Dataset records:
----
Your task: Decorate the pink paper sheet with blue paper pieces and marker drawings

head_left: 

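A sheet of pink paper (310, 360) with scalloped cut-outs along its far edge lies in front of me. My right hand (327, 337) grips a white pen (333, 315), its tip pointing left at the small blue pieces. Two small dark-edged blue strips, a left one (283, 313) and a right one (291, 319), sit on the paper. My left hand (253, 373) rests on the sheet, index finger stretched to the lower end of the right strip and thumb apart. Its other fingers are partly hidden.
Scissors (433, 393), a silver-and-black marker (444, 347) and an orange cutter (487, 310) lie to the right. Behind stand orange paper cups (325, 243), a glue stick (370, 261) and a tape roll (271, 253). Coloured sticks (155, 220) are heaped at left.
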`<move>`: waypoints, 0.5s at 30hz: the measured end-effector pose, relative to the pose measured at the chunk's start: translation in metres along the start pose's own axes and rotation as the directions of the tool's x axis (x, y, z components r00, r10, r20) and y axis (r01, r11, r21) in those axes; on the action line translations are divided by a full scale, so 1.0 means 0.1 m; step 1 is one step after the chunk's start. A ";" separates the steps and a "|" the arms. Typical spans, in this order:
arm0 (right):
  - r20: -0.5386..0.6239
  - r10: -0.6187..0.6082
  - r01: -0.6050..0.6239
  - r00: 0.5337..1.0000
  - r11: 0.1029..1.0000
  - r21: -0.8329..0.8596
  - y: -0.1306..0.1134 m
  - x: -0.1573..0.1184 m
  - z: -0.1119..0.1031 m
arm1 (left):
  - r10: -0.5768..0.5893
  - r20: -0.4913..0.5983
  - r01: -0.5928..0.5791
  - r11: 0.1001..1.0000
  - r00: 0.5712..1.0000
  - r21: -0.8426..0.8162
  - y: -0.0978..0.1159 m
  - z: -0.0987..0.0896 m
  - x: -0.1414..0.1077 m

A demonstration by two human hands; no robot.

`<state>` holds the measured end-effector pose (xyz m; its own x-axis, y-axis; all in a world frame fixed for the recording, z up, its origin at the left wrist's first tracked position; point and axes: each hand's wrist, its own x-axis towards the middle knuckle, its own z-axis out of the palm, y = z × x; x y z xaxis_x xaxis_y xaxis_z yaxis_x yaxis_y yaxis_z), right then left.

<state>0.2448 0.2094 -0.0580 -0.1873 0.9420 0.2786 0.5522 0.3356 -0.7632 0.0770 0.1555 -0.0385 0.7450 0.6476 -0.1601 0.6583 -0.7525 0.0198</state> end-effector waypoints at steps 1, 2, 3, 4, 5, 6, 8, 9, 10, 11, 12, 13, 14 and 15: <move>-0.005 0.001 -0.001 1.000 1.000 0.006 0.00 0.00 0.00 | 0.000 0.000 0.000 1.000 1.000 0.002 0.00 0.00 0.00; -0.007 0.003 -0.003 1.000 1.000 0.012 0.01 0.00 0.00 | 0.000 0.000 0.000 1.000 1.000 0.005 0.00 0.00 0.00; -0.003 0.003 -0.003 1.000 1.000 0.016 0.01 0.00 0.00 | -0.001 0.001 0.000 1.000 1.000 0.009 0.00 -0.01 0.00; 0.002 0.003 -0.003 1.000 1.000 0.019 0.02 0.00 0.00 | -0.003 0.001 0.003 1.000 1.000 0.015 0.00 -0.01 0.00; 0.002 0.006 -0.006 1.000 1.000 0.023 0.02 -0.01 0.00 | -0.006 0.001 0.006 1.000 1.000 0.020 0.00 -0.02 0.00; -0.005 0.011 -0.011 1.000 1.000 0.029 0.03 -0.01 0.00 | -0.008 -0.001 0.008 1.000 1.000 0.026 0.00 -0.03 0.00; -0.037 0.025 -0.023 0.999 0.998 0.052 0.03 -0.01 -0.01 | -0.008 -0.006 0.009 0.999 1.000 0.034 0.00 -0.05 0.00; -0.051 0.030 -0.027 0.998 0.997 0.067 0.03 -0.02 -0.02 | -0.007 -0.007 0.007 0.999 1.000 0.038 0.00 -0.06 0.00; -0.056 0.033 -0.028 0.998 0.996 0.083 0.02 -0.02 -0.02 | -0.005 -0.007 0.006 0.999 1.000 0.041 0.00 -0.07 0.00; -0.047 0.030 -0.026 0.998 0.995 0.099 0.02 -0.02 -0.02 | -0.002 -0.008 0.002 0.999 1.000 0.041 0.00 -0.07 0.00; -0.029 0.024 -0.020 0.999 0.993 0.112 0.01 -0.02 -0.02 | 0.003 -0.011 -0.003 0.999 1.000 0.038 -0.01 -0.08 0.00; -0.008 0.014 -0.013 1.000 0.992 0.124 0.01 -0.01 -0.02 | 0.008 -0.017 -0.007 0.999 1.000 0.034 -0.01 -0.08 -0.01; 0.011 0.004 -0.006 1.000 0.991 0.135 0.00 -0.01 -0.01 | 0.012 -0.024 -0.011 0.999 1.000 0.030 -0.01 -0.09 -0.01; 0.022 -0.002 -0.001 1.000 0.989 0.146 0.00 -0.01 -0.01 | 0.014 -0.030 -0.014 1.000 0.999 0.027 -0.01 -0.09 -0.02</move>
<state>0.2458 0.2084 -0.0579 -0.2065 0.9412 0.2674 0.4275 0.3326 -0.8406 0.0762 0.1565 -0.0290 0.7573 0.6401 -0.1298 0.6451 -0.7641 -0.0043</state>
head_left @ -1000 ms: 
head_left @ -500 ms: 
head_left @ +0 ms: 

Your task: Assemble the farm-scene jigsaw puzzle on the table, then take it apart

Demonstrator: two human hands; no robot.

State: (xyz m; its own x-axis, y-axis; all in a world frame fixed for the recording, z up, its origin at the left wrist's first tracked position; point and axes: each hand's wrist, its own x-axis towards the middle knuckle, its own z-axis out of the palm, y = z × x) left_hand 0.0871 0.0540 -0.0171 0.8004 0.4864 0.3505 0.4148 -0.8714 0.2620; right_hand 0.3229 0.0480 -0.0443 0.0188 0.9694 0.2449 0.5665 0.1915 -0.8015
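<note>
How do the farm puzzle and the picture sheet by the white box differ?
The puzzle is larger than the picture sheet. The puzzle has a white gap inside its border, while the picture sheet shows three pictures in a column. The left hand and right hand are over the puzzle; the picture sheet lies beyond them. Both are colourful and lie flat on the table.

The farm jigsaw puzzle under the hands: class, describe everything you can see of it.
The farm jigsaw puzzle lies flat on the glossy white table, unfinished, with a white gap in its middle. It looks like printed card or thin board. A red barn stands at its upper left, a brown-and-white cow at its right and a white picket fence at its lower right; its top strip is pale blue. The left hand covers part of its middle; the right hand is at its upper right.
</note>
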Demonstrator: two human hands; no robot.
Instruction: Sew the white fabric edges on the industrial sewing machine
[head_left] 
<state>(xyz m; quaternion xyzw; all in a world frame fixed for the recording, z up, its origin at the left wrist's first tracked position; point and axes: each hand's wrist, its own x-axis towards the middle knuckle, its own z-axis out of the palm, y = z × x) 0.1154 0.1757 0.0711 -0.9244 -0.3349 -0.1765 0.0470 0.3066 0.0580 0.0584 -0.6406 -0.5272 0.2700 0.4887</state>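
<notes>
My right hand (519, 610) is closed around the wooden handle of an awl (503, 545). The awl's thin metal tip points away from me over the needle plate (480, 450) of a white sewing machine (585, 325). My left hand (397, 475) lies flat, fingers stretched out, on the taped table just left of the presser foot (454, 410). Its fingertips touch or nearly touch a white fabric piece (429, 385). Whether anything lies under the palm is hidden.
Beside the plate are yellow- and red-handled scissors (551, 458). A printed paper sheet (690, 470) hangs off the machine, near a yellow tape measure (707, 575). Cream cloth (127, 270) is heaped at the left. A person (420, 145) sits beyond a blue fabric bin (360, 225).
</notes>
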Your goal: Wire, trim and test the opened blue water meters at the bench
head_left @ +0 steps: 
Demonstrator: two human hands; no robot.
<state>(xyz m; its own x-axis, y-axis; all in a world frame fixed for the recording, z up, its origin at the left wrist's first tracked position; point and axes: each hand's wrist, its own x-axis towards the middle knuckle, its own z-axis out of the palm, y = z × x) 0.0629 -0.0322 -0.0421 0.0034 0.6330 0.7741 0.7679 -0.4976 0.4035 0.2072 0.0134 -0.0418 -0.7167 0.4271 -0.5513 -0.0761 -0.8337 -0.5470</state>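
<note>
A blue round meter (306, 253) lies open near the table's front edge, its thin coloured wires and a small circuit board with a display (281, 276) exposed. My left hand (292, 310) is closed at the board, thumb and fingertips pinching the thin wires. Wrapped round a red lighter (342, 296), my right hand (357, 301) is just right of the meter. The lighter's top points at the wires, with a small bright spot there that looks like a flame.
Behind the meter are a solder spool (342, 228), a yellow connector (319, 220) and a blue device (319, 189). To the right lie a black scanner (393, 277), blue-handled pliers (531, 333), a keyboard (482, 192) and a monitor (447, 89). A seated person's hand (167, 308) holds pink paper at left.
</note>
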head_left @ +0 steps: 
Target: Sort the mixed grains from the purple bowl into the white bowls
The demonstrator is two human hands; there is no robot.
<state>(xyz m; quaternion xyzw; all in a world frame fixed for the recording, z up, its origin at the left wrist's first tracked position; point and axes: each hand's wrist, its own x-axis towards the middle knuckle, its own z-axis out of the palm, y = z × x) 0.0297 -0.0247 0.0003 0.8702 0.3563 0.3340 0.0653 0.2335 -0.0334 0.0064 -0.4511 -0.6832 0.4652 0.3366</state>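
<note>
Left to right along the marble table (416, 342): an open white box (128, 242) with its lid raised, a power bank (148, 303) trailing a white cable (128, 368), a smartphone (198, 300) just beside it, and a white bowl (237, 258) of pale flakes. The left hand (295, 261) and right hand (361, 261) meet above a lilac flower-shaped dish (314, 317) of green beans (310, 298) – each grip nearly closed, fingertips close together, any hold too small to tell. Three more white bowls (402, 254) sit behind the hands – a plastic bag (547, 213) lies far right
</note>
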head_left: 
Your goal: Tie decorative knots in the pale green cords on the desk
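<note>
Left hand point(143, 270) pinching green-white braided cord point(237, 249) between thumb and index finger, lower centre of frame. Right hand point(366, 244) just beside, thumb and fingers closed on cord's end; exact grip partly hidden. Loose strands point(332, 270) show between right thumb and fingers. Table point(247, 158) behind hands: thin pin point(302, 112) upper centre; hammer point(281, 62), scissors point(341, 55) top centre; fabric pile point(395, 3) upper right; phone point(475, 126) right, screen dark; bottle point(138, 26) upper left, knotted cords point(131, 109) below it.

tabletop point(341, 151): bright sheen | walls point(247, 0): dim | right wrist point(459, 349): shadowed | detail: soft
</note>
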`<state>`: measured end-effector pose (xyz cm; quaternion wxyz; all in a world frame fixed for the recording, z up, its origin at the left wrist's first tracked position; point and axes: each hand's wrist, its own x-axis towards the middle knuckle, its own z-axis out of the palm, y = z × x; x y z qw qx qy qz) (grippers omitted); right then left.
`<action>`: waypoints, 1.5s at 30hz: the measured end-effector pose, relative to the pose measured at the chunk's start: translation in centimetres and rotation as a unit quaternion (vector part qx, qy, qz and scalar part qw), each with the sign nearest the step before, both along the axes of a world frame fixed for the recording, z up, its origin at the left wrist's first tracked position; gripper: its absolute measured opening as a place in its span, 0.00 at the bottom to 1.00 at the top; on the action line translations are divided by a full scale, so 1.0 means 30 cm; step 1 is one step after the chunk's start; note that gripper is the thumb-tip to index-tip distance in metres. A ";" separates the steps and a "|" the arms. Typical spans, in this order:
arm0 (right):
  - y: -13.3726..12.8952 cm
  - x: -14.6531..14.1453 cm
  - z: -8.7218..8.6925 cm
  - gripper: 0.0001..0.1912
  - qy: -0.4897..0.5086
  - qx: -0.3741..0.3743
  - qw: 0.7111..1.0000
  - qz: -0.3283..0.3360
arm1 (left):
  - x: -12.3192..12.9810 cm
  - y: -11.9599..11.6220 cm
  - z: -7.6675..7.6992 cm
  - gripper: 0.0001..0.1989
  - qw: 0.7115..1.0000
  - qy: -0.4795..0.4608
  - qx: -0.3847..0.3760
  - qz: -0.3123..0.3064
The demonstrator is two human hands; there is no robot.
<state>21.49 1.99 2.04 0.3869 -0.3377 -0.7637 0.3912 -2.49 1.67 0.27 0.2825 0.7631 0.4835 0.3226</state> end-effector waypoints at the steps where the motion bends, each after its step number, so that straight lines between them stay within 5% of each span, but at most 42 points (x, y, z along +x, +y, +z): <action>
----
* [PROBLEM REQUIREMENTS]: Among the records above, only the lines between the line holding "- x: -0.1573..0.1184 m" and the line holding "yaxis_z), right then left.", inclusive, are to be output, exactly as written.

* [WRITTEN ANSWER]:
  - x: -0.1573..0.1184 m
  - z: -0.1119..0.1031 m
arm1 (left):
  - r10: -0.5768..0.5893
  - r20: -0.4913..0.5983
  - r01: -0.5928..0.5791
  - r11: 0.1001..1.0000
  - r00: 0.5712..1.0000
  - r21: -0.8426..0.8162
  - y: -0.0978..0.1159 m
  - z: -0.0987..0.0896 m
  - x: -0.1414..0.1077 m

A demonstration by two human hands; no robot.

`<state>` holds the measured end-effector pose (xyz m; its own x-axis, y-axis; all in a world frame fixed for the recording, z up, its origin at the left wrist's first tracked position; point and axes: each hand's wrist, its own x-axis towards the middle knuckle, its own z-axis out of the palm, y = z × x; x y z xaxis_x xaxis_y xaxis_z yaxis_x yaxis_y yaxis_z), right then left.

The answer has been written out in full.